HCC’s first cross-disciplinary class enters Houston Art Car Parade

Apr 2, 2019


Ashley Hope, a Houston Community College (HCC) professor of studio art and art history is using cross-disciplinary teaching by having her classes enter the Houston Art Car Parade. Hope's art car cooperative class is a one-of-a-kind class that is offered only at HCC.
For the past six months, her classes have been working on designing their entries for the parade. The class is entering bicycles in the 2019 parade and an ambulance in 2020.
While Hope has been thinking of entering the parade for quite some time, her class was not a possibility until HCC’s West Houston Institute was built.

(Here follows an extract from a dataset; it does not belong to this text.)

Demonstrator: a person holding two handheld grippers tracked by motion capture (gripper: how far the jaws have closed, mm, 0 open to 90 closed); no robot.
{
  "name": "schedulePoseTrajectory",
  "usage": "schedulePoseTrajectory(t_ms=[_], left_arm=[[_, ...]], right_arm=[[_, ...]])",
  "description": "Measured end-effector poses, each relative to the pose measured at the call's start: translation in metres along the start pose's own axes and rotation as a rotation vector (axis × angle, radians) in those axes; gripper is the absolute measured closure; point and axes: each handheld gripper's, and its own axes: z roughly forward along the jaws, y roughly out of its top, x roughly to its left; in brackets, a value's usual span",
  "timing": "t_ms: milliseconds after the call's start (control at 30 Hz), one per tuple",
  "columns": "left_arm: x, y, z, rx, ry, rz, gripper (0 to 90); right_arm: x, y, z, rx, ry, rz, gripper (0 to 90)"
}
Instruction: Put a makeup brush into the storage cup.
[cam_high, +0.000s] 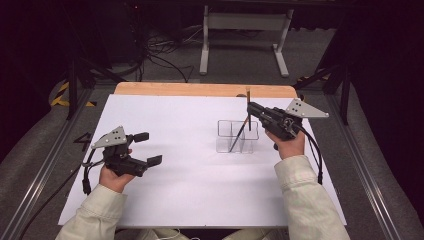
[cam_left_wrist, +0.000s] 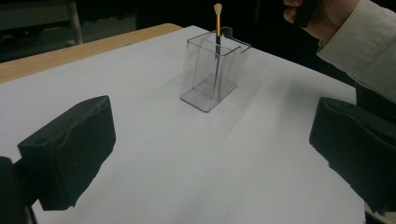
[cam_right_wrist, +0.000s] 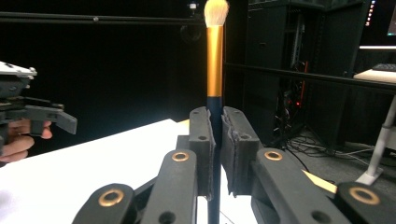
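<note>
Clear plastic forms the divided holder (cam_high: 238, 136) that stands right of centre in the high view, on the white table (cam_high: 190, 185). A makeup brush (cam_high: 246, 120) leans in it, its dark handle running down into a compartment and its top end poking above the rim. The right gripper (cam_high: 251, 109), in the right half of the frame, has its jaws clamped on the brush above the holder. The left gripper (cam_high: 148, 148) hovers at the lower left, well apart from the holder, jaws wide apart with nothing between them.

In the left gripper view, its two black pads sit at the lower left and right edges with bare table between. The holder (cam_left_wrist: 214, 74) stands at upper centre, the brush (cam_left_wrist: 217, 32) upright in it with pale bristles on top. A hand and sleeve (cam_left_wrist: 345, 28) fill the upper right corner.

In the right gripper view, the jaws at centre are pressed together on the brush's dark handle (cam_right_wrist: 214, 140); the gold ferrule and pale bristles rise above them. The left gripper (cam_right_wrist: 28, 114) shows at the left edge.
</note>
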Motion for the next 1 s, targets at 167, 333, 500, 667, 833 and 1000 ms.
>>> schedulePoseTrajectory(t_ms=[167, 333, 500, 667, 833, 1000], left_arm=[[0.001, 0.0, 0.0, -0.002, -0.002, 0.0, 1.1], [0.001, 0.0, 0.001, 0.003, -0.002, 0.004, 1.1], [0.001, -0.001, 0.001, 0.003, -0.003, -0.005, 1.1], [0.001, -0.001, 0.001, 0.001, -0.004, -0.005, 1.1], [0.001, -0.001, 0.0, 0.004, -0.002, 0.0, 1.1], [0.001, 0.0, 0.001, 0.002, -0.007, 0.001, 1.1]], right_arm=[[-0.003, -0.003, 0.006, -0.003, -0.002, 0.01, 83.0], [-0.003, -0.003, 0.013, -0.032, -0.006, 0.007, 83.0], [-0.003, -0.007, 0.021, -0.03, -0.011, 0.012, 83.0], [-0.001, -0.01, 0.028, -0.037, -0.006, 0.013, 83.0], [-0.003, -0.011, 0.03, -0.045, -0.004, 0.043, 83.1], [-0.005, -0.018, 0.032, -0.016, 0.005, 0.079, 83.0]])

Providing the class with large spaces, technology and the tools they need to design their parade entries, the West Houston Institute is the first facility of its kind to integrate many critical components for innovation in a single space.
The building features a collaboratorium, makerspace, conference center, teaching innovation academy, learning commons, IDEAS (Innovation, Design, Entrepreneurship, Arts, Sciences) academy, and center for entrepreneurship.
Hope's class utilizes the makerspace, modeled after Rice University's Oshman Engineering Design Kitchen (OEDK), MIT's FabLab and Houston-based TXRX. The makerspace has 3D printing, electronics, laser cutting, CNC machining and metalworking.
“My STEAM (Science, Tech, Engineering, Art, Math) team is the first class to participate in makerspace and has used every corner,” says Hope.
“Being the first regular class in the new makerspace, the art car team was the primary voice in assisting its development,” says Seth Moody, a student in Hope’s class. “I felt grateful to be seen fit for preparing the space for future students.”
 Everyone is equal in a class that is "student-led, not professor-led," says Hope, adding that in the class, she "is a peer guiding them through the project. There is a magical camaraderie in each class because of the intimate group of five to six students."
“My introduction to the Houston Art Car Parade came from my classmate, Ricardo Rivera, in April 2018,” says Moody. “I was determined to attend the next year, but I could not have foreseen having the honor to be in the parade.”
While there was plenty of excitement surrounding the class, the uncertainty of a guaranteed space and timeline left the other departments hesitant to join.
"It was hard to get everyone together," says Hope. "Lots of people wanted to do it; I got some people because they overheard me talking, but it took time to convince everyone that it was actually going to happen."
Once Hope convinced everyone the class was happening, the STEAM team gained another partner whose contribution will be featured in the 2019 parade. The bicycles were provided by Free Wheels Houston, an organization that donates bikes to refugees and others who need a way to work and, or school.
“My most profound experience came upon lifting the ‘Ferris Wheel’ onto the bike,” says Moody. “After weeks of effort, I saw the art bike as it was designed and thought, ‘Wow! This is my bike!’”
Coleman College for Health Sciences gave Hope the ambulance, but it needed some work. That is when the automotive department stepped in to make the ambulance parade-ready.
"This is the first time our departments have worked together on a project," says Richard Hakemack, faculty program director of automotive technology. "The experience of preparing the ambulance for an art car was different from the instructors' perspective. They really dug into the project, and their classes were able to see the non-running ambulance come back to life.”
In addition, extra electrical and accessories on the ambulance were not typical of what is typically used in the program; which Hakemack says made it an interesting learning experience for the students. It also allowed the instructors to cover additional electrical activities outside the normal curriculum and garner student interest in that area of repair.
While an ambulance and a bike have their differences, the parade accepts anything on wheels, such as unicycles, lawnmowers, cars and go-carts.
Although this is HCC’s first year participating in the parade, the event started in 1988 with a 40-car parade seen by 2,000 people. Today, the parade is a three-day celebration with more than 250 vehicles from 23 states, Canada and Mexico. The audience has also grown in numbers to more than 250,000 attendees.
Schools started entering the parade after Rebecca Bass and Edison Middle School entered, winning major awards in 1990.
"The number of school entries increases each year," says Kat Mims, The Orange Show Foundation. Its Center for Visionary Arts has been the producer of The Houston Art Car Parade for 25 years.
"Last year we had 24 school entries, says Mims. “So far, this year we have 18 entries. I expect the number of school entries to double by the end of the deadline.”
While Hope and her students have not come up with a design for the ambulance yet, she does have two of her own requirements.
"The ambulance has to be well designed, by not looking thrown together, but appearing almost Hollywood like," says Hope.
The second requirement is to celebrate HCC. The class will use symbols and emblems to represent the different parts that make HCC whole and complete the art piece.